Task goal:
Look for the line that has "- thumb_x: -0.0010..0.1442" in the material below; please repeat it and every line after it, exactly, up to and including the line that has "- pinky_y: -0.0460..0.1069", and nothing else.

Available data:
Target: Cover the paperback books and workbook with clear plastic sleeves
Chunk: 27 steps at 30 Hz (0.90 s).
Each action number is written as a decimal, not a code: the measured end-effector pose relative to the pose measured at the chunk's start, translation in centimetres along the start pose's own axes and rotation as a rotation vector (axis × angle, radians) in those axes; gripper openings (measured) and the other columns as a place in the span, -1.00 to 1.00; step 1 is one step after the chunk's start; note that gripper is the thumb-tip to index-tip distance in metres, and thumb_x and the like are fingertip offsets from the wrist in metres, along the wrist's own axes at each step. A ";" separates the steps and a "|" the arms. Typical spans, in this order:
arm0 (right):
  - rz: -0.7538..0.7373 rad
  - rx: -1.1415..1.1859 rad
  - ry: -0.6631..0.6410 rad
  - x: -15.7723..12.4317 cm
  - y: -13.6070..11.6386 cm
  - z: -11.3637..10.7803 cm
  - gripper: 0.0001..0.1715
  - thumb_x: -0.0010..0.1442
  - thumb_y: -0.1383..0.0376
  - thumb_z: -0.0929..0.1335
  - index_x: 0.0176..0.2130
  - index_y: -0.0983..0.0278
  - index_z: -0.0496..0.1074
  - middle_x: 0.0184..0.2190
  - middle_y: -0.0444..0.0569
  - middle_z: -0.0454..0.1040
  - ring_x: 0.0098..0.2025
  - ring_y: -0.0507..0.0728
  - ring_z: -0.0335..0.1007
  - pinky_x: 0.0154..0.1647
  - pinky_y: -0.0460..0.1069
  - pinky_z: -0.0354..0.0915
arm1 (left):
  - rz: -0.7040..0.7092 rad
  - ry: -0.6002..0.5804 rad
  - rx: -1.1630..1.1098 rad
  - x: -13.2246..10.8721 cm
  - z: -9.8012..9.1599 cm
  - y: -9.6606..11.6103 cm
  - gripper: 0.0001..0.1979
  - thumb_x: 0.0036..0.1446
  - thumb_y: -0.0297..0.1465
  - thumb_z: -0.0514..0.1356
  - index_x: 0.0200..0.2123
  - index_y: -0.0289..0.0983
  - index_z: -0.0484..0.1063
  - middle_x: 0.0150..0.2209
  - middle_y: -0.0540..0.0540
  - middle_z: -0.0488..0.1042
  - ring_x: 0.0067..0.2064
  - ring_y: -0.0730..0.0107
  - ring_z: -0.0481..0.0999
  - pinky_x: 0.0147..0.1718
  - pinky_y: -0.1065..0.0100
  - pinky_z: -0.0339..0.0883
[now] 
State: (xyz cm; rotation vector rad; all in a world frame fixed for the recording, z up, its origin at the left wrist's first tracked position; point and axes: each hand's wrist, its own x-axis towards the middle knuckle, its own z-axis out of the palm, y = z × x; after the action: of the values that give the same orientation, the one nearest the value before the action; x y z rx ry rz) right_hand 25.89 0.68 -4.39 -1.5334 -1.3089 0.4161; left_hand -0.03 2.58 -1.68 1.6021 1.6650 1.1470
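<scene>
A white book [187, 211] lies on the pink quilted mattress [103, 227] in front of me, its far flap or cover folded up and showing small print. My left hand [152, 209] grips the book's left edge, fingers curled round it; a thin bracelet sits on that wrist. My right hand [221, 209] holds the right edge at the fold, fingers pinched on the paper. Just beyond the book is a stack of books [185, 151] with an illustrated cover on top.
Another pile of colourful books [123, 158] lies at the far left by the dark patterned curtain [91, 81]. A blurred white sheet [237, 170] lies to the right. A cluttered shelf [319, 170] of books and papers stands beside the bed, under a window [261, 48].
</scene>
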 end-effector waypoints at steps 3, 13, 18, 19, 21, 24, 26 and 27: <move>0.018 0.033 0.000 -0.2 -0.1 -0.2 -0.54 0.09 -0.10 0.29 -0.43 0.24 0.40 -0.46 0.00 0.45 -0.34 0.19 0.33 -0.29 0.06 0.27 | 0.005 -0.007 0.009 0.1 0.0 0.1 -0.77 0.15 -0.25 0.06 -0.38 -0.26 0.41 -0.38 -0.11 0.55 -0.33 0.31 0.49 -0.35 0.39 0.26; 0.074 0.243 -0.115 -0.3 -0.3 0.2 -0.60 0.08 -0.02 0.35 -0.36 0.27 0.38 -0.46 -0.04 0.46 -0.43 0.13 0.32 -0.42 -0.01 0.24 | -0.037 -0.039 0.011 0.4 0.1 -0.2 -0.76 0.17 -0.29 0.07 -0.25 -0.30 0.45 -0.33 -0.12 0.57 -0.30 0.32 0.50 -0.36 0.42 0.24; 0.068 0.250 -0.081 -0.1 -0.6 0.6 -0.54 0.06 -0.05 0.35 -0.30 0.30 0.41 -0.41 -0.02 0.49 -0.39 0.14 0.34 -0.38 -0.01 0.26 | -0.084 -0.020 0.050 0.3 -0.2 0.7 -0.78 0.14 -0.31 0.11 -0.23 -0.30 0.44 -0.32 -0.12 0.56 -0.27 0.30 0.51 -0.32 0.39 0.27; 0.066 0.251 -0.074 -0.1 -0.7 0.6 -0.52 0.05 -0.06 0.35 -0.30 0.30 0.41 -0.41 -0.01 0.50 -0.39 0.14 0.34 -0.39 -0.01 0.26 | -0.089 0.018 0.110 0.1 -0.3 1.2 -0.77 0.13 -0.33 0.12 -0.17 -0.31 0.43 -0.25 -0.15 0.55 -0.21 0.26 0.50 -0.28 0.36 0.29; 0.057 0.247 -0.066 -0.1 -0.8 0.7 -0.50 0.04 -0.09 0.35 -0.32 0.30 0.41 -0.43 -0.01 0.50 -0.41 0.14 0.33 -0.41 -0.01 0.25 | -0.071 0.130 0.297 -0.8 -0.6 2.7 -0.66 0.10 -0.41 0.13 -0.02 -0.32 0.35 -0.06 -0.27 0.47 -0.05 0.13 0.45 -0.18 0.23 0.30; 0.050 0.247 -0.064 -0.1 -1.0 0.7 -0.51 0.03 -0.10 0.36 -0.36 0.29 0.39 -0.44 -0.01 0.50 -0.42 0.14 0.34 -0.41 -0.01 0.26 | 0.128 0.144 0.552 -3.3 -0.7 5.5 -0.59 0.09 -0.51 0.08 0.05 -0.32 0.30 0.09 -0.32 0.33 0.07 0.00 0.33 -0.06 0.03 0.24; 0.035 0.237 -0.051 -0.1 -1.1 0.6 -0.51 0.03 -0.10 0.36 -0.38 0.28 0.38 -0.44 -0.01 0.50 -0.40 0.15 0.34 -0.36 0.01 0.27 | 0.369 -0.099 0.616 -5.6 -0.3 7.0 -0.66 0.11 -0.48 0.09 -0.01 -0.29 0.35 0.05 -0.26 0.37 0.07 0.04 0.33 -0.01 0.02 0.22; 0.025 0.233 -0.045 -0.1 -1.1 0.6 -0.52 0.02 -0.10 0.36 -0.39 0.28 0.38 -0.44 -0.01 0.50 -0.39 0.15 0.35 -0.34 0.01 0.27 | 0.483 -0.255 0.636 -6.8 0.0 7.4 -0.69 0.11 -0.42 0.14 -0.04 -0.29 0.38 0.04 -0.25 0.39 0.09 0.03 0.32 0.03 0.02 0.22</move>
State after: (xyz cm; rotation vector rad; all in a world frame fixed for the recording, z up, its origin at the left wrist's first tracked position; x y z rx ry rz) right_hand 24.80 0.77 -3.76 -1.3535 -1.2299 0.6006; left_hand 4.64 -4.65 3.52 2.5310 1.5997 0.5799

Answer to the problem:
  - thumb_x: -0.0010..0.1442
  - thumb_y: -0.1383..0.0376
  - thumb_z: -0.0929..0.1335
  - index_x: 0.0176..0.2130
  - index_y: -0.0983..0.0278
  - index_z: -0.0496..0.1074
  - middle_x: 0.0184..0.2190
  - middle_y: -0.0444..0.0569
  - middle_z: -0.0454..0.1040
  - ring_x: 0.0098..0.2025
  - ring_y: -0.0507..0.0728
  - ring_z: -0.0335..0.1007
  - pinky_x: 0.0154..0.1647
  - pinky_y: -0.0460..0.1069

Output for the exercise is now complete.